- _Work instruction_:
Reproduce the listing below precisely, leaving every line intact.
══ Data extract ══
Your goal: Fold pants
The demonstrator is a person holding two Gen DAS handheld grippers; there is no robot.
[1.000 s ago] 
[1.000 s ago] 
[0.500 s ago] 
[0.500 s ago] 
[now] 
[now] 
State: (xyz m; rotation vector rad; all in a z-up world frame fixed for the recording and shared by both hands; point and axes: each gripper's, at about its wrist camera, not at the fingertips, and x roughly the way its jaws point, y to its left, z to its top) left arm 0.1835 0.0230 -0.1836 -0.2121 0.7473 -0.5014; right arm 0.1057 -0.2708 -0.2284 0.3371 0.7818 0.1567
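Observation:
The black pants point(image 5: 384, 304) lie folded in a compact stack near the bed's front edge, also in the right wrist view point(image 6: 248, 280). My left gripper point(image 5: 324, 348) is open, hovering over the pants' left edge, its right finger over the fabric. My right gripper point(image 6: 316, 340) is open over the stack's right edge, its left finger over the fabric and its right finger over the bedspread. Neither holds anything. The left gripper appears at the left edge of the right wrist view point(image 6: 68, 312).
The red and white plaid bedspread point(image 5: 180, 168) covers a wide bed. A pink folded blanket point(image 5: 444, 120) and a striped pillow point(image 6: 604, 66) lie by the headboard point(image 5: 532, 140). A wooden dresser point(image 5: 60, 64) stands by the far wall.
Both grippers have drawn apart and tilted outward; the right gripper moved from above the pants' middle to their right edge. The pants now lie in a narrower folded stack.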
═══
- _Task solution_:
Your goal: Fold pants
The demonstrator is a person holding two Gen DAS handheld grippers; there is no robot.
[1.000 s ago] 
[1.000 s ago] 
[0.500 s ago] 
[0.500 s ago] 
[now] 
[now] 
State: (xyz m; rotation vector rad; all in a z-up world frame fixed for the recording and shared by both hands; point and axes: each gripper's, at about its wrist camera, not at the fingertips, and x roughly the way its jaws point, y to its left, z to its top) left arm 0.1835 0.0230 -0.1836 -0.2121 0.7473 -0.5014; right arm 0.1057 -0.2708 -0.2284 0.3371 0.7818 0.1567
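Observation:
The black pants point(image 5: 384, 304) lie folded in a compact stack near the bed's front edge, also in the right wrist view point(image 6: 248, 280). My left gripper point(image 5: 324, 348) is open, hovering over the pants' left edge, its right finger over the fabric. My right gripper point(image 6: 316, 340) is open over the stack's right edge, its left finger over the fabric and its right finger over the bedspread. Neither holds anything. The left gripper appears at the left edge of the right wrist view point(image 6: 68, 312).
The red and white plaid bedspread point(image 5: 180, 168) covers a wide bed. A pink folded blanket point(image 5: 444, 120) and a striped pillow point(image 6: 604, 66) lie by the headboard point(image 5: 532, 140). A wooden dresser point(image 5: 60, 64) stands by the far wall.
Both grippers have drawn apart and tilted outward; the right gripper moved from above the pants' middle to their right edge. The pants now lie in a narrower folded stack.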

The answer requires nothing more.